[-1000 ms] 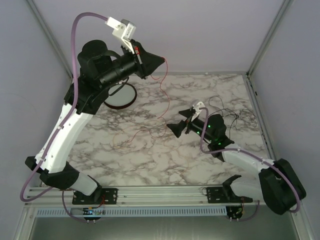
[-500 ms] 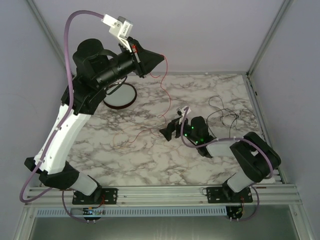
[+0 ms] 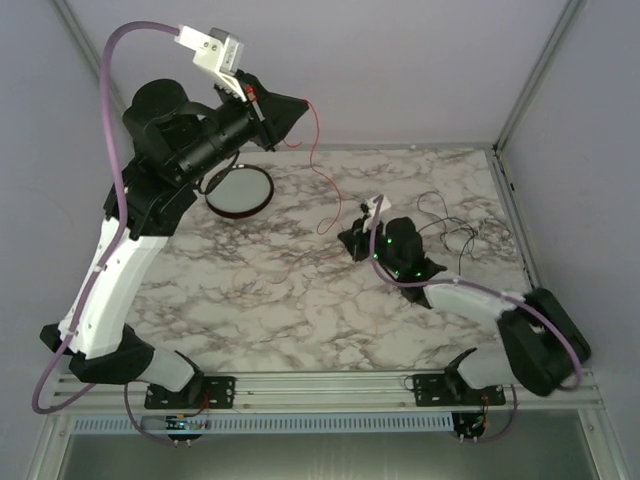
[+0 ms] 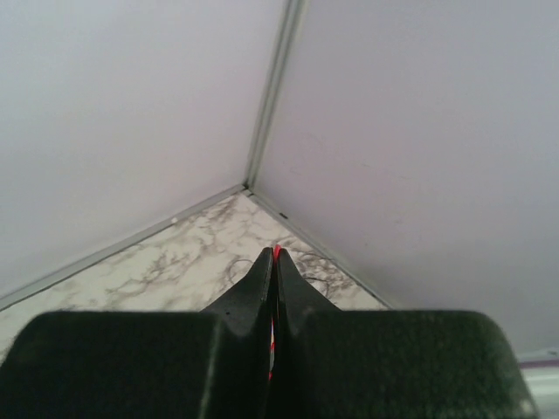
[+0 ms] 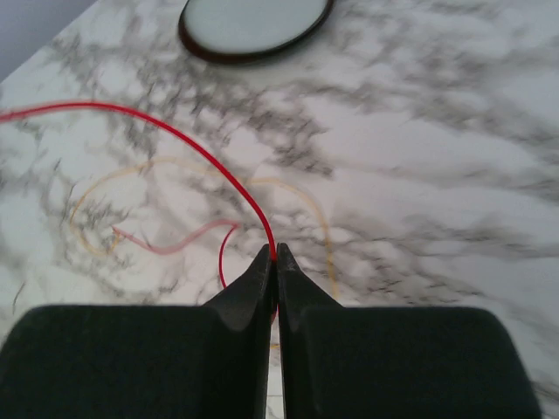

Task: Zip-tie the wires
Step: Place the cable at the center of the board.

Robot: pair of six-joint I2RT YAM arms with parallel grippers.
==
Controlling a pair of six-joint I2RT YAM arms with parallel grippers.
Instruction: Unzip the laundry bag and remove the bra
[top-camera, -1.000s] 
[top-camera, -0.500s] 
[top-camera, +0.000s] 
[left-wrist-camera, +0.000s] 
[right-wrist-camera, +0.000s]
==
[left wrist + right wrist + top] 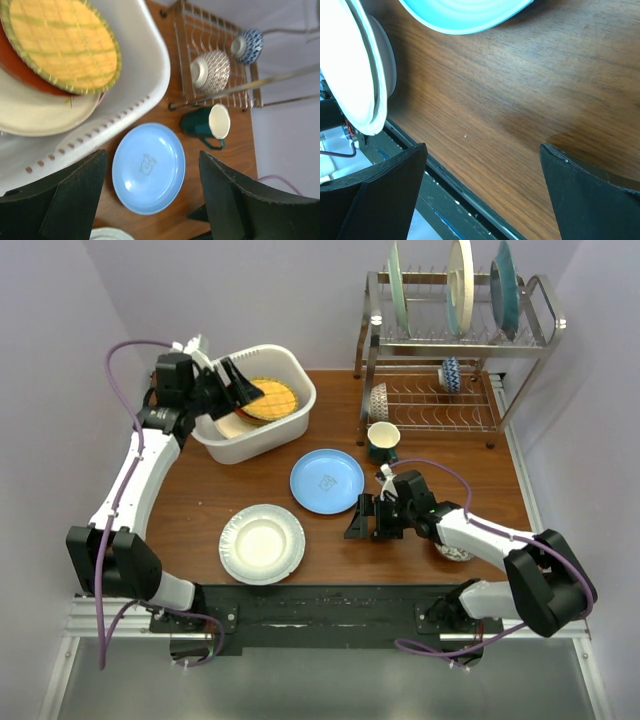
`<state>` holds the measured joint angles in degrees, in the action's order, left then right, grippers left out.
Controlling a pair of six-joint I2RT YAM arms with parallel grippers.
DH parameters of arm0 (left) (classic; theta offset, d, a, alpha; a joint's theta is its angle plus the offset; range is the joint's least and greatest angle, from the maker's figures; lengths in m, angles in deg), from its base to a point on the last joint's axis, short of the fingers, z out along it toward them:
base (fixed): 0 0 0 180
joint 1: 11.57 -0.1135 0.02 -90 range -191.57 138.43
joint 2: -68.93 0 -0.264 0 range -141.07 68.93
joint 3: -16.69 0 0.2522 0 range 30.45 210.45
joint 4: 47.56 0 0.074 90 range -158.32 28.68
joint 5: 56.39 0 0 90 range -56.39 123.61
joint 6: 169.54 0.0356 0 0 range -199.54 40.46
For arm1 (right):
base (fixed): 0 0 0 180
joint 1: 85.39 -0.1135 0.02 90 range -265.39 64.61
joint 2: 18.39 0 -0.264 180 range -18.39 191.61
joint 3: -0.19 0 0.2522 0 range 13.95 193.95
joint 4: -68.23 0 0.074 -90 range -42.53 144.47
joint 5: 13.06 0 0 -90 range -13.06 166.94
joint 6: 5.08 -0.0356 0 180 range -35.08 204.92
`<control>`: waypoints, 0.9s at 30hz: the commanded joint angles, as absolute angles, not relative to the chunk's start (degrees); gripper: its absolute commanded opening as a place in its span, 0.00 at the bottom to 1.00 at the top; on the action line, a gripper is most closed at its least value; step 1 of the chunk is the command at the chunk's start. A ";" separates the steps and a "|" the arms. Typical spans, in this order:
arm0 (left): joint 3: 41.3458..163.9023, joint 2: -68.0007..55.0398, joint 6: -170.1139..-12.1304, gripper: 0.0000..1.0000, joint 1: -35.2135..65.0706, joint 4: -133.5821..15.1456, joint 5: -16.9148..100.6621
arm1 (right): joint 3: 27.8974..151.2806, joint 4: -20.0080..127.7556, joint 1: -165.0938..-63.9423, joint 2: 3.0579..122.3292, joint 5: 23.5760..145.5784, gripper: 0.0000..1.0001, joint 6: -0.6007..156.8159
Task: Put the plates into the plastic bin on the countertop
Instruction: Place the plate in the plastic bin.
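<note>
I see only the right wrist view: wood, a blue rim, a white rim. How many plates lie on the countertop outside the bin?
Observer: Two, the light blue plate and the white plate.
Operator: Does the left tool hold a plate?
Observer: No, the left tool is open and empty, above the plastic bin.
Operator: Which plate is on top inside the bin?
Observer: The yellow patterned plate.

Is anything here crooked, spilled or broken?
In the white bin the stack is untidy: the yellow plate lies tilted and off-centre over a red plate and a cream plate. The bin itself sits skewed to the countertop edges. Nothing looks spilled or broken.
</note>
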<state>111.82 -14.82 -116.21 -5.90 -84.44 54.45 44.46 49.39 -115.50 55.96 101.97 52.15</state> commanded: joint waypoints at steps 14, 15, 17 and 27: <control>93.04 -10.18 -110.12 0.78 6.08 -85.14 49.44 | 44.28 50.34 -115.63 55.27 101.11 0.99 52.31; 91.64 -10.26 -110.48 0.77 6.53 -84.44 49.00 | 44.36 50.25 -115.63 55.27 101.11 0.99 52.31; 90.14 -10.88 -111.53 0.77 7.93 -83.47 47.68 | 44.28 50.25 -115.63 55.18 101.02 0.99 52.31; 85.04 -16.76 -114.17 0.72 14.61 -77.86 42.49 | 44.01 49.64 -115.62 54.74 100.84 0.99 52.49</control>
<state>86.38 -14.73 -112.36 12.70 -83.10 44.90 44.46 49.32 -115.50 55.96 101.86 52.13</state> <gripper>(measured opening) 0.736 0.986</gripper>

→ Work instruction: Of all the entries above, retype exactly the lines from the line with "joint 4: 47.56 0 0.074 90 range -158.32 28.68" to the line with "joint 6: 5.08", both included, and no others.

→ Written answer:
joint 4: 47.56 0 0.074 90 range -158.32 28.68
joint 5: 56.39 0 0 90 range -56.39 123.61
joint 6: 169.54 0.0356 0 0 range -199.54 40.46
For arm1 (right):
base (fixed): 0 0 0 180
joint 1: 85.39 -0.1135 0.02 90 range -265.39 64.61
joint 2: 18.39 0 -0.264 180 range -18.39 191.61
joint 3: -0.19 0 0.2522 0 range 13.95 193.95
joint 4: -68.23 0 0.074 -90 range -42.53 144.47
joint 5: 13.06 0 0 -90 range -13.06 166.94
joint 6: 5.08 -0.0356 0 180 range -35.08 204.92

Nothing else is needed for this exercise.